Correspondence: Baoming Jiang, Gastroenteritis and Respiratory Viruses Laboratory Branch, National Center for Immunization and Respiratory Diseases, MS G04, 1600 Clifton Road NE, Atlanta, GA 30333, USA. Tel.: +1 404 639 2861; fax: +1 404 639 3645; e-mail:


Antigenemia is commonly detected in children with acute rotavirus diarrhea, but the prevalence of viremia has not been clearly defined. We examined antigenemia in plasma and RNAemia in peripheral blood mononuclear cells (PBMC) of children with acute diarrhea by EIA, RT-PCR, and Southern hybridization, using primers and a probe specific to rotavirus NSP4 gene. We detected the presence of rotavirus antigen in 33.3% and almost full-length NSP4 gene in 70.8% of the acute-phase plasma and PBMC, respectively. In contrast, antigenemia and RNAemia were detected in 0% and 4.2% of the convalescent-phase plasma and PBMC, respectively, which were similar to antigenemia (0%) and RNAemia (7.7%) in healthy controls. We demonstrated an increase in the proportions of activated myeloid dendritic cells (mDC) and activated plasmacytoid DC (pDC) in acute-phase PBMC of patients when compared to those in convalescent phase of patients and in PBMC of healthy controls.
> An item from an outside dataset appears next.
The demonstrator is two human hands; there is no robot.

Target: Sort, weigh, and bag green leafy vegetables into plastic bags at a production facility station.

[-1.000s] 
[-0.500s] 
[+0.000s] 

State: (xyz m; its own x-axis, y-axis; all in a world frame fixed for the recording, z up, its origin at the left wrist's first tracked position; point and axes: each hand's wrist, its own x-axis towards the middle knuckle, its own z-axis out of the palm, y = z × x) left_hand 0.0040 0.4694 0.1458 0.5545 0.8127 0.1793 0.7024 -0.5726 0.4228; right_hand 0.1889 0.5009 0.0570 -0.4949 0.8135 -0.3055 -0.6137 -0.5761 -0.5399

The activation of mDC peaked on days 2–4 after illness onset, and the activation of acute-phase pDC appeared to correlate with levels of antigenemia. High prevalence of NSP4 gene in acute-phase PBMC indicates possible rotavirus replication in white blood cells, and extraintestinal spread and the activation of DC may have implications for the prevention of rotavirus disease in children.